#### [What you have to do]
Once the line containing "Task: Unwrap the" has been copied, stop; copy every line before it exactly, beginning with the first line of the material below.

#### [Source material]
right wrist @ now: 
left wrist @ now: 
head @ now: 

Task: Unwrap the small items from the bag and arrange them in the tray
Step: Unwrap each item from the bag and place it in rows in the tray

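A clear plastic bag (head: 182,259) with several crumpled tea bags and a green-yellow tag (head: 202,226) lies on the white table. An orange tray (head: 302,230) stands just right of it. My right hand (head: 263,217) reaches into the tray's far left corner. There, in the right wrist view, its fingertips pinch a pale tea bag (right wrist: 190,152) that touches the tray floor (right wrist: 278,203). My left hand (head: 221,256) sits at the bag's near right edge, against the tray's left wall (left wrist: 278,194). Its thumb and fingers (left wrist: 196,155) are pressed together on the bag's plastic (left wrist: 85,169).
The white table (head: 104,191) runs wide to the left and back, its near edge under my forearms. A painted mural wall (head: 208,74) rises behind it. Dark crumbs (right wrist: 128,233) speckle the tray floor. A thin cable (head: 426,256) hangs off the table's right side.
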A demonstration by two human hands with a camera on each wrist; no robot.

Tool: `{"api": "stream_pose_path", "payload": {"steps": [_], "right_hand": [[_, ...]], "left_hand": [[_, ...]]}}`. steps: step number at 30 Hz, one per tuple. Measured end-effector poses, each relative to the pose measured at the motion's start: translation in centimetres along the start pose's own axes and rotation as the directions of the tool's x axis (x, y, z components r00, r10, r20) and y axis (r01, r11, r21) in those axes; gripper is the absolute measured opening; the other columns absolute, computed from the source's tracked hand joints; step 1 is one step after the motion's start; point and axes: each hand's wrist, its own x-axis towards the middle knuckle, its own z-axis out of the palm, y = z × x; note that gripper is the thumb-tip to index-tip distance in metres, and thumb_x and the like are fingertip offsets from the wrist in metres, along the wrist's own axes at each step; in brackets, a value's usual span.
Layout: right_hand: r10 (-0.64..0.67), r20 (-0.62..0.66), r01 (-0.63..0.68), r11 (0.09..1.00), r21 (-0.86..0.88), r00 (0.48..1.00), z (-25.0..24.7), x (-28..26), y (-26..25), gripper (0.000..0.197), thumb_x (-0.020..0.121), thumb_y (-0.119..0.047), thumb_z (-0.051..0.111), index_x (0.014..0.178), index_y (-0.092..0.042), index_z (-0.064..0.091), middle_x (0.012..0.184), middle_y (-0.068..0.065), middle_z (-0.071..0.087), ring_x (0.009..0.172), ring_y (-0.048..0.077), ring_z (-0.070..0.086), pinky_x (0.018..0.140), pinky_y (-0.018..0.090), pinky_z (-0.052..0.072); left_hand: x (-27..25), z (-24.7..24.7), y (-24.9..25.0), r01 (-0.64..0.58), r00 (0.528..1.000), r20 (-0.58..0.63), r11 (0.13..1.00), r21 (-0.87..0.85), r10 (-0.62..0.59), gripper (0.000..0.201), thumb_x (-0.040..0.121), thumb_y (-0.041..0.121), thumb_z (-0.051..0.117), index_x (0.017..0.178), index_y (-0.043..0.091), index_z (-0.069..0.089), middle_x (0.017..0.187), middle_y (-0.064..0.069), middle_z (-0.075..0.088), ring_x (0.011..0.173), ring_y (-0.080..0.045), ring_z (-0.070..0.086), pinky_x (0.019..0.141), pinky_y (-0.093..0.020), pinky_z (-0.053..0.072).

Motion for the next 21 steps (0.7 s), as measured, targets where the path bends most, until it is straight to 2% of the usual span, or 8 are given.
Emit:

#### [Solution for this exercise]
right wrist @ now: 
left wrist @ now: 
head @ now: 

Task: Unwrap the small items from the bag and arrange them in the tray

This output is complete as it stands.